What is the minimum temperature calathea burgundy (setosa compactstar) can survive?

Minimum survivable temperature is roughly about 10 °C (sustained cold below this is damaging). Calathea Burgundy (Setosa Compactstar) has no frost tolerance at all — it is an indoor plant in any climate with a real winter.

What hardiness zone is calathea burgundy (setosa compactstar)?

Calathea Burgundy (Setosa Compactstar) is rated USDA 11-12 (indoor in most US homes) and RHS H1b — Sub-tropical — a normal warm home is fine, but it cannot go outside in a cool season.

Can calathea burgundy (setosa compactstar) survive winter outside?

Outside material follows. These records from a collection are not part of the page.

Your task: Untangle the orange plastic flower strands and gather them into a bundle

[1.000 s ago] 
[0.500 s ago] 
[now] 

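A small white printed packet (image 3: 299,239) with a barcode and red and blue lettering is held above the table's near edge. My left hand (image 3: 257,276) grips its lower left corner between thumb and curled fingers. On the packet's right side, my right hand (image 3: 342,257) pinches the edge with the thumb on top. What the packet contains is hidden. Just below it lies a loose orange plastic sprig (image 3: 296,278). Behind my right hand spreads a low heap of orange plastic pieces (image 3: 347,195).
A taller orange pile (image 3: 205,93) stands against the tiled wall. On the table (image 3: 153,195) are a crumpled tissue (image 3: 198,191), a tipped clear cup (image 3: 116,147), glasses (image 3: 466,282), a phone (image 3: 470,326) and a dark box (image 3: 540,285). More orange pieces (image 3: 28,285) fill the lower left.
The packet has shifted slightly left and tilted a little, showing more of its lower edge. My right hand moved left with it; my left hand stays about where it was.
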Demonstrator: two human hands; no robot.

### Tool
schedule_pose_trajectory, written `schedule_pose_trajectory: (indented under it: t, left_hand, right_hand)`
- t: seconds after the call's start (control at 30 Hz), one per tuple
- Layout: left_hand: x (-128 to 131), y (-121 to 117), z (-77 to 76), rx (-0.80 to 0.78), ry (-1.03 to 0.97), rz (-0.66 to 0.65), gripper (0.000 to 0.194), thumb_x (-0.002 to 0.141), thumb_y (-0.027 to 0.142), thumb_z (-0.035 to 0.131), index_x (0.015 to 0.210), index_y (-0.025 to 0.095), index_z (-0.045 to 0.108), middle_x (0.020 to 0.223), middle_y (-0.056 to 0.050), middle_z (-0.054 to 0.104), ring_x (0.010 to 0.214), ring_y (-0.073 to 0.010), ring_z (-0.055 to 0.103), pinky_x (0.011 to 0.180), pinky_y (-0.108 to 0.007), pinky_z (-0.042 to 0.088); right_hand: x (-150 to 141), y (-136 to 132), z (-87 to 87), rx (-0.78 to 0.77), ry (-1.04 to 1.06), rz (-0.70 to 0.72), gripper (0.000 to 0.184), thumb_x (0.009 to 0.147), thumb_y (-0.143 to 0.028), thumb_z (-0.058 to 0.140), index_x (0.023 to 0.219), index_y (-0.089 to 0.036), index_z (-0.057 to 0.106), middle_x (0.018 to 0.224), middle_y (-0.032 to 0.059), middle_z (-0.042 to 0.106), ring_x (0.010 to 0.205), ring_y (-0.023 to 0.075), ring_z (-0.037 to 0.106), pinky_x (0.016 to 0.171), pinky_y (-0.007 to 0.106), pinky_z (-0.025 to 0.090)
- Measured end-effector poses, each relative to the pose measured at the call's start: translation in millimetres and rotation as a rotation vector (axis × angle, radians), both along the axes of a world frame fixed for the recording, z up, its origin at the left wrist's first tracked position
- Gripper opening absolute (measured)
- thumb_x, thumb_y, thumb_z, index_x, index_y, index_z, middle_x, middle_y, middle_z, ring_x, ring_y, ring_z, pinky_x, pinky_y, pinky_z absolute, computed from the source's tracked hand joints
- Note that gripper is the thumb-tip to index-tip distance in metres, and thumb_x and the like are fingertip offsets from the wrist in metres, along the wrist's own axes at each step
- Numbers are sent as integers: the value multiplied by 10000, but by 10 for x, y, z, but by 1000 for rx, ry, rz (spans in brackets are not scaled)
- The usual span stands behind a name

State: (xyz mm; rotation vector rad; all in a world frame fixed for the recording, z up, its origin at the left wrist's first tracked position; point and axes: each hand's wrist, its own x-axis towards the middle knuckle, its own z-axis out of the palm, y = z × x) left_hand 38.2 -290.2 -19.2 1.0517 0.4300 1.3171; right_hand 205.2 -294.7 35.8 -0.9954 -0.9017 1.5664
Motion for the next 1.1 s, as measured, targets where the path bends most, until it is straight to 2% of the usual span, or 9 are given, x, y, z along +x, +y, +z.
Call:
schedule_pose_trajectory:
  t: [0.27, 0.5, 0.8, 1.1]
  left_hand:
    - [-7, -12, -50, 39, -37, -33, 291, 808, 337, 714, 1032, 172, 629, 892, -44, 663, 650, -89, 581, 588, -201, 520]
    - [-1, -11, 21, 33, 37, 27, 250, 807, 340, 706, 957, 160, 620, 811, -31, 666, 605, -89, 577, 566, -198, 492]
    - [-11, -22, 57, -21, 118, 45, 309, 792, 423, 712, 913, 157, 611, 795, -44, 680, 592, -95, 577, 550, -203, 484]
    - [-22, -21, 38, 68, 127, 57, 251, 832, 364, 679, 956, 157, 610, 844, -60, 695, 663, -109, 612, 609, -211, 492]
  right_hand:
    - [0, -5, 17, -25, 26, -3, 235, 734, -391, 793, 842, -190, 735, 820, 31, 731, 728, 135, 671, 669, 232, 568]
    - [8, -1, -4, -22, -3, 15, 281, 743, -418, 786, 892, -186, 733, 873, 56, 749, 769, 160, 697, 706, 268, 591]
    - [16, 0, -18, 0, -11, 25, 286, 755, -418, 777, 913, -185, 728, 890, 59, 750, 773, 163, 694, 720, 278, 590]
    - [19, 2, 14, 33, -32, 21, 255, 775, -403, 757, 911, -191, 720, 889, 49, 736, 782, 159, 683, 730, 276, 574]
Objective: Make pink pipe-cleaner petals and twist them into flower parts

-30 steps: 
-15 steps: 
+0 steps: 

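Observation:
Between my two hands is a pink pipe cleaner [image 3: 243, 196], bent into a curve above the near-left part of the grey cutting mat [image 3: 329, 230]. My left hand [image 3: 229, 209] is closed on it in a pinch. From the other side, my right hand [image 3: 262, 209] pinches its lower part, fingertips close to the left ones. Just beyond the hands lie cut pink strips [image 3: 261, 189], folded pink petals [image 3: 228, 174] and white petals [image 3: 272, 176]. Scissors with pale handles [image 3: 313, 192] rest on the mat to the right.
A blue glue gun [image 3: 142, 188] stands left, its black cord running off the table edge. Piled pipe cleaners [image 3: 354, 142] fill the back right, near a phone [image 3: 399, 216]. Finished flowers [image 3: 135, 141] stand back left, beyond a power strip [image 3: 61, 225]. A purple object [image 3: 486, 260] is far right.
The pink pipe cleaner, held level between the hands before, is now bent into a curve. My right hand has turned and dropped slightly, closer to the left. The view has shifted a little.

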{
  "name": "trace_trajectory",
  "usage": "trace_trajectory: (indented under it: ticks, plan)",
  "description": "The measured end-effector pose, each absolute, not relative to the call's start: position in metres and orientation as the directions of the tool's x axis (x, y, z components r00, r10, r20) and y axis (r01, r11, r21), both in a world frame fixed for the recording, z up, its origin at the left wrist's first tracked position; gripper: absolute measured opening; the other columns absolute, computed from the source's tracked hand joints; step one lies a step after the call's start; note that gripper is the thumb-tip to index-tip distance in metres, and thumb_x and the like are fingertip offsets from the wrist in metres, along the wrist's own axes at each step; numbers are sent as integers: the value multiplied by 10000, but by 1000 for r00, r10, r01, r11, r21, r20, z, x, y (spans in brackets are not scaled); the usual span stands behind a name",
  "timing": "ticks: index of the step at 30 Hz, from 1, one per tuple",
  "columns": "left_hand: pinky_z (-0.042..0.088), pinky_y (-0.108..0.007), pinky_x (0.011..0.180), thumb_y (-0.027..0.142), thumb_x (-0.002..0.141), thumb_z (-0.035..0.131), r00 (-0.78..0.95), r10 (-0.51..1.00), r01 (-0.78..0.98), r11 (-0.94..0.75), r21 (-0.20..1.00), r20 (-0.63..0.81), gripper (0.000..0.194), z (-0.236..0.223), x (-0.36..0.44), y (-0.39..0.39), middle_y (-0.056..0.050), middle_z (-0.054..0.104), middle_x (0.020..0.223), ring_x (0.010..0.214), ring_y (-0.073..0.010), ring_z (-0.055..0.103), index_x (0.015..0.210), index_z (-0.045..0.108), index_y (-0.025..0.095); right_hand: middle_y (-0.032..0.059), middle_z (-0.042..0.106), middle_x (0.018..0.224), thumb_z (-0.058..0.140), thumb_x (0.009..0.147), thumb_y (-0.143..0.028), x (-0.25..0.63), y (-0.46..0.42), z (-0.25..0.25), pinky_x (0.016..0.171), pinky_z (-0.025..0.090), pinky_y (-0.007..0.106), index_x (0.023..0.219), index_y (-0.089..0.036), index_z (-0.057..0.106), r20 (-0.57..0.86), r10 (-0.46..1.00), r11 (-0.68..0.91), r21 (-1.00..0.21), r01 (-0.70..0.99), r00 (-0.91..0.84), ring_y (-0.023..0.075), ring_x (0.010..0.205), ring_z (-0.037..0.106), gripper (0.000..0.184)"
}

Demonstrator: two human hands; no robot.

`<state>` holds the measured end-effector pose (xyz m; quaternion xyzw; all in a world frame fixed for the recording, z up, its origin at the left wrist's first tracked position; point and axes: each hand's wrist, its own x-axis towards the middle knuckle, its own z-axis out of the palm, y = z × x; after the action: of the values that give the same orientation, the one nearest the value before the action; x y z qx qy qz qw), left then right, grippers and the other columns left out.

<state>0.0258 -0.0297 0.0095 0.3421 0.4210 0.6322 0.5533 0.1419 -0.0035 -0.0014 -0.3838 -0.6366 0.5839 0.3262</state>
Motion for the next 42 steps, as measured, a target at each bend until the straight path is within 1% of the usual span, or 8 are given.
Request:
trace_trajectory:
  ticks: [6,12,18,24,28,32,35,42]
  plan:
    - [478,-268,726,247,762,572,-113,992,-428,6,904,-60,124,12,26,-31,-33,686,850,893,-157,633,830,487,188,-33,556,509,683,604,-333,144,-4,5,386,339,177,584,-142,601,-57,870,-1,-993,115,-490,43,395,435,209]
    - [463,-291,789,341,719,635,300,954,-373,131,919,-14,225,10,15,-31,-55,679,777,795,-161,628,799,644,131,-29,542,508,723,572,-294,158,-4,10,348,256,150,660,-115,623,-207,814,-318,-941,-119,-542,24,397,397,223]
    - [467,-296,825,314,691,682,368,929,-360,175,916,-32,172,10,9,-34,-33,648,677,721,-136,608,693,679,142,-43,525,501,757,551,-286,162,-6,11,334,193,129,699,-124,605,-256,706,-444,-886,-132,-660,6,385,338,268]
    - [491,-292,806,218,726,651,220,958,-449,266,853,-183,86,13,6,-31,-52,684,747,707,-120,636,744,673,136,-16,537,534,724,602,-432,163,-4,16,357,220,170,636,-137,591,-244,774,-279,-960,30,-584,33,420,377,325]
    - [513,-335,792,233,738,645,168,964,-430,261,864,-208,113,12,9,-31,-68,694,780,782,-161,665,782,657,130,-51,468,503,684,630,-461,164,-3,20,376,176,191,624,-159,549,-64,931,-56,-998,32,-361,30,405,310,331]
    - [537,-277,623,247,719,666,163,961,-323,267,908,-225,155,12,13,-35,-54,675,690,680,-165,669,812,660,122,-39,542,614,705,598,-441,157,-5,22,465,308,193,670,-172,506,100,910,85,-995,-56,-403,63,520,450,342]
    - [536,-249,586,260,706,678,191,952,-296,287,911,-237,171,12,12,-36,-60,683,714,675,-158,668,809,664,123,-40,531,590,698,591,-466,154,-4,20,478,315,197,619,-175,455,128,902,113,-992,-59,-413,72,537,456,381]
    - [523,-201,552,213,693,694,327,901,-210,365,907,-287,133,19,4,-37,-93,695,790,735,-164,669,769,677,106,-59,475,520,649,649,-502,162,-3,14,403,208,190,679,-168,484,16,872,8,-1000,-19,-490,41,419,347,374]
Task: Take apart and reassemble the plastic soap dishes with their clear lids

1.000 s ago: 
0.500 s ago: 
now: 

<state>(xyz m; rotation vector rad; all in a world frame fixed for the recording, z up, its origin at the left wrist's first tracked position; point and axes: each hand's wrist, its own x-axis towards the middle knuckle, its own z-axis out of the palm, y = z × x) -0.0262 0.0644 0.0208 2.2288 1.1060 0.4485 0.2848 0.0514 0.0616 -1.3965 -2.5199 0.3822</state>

It can holiday outdoors in summer once nights are reliably above 10 °C, in shade or dappled light, hardened off gradually. Bring it back indoors well before the first autumn frost — do not wait for a frost warning, move it when nights drop toward 10-12 °C. It will never overwinter outside in a temperate climate; the indoors is its winter home, full stop.

What happens to calathea burgundy (setosa compactstar) below its minimum temperature?

Below about about 10 °C, growth stalls and the leaves start to show cold stress — dark, water-soaked, or yellowing patches. A single light frost blackens the foliage; a hard freeze kills the whole plant, roots included, and it does not recover. Even a cold, draughty windowsill or an unheated porch in winter can be enough to damage it permanently.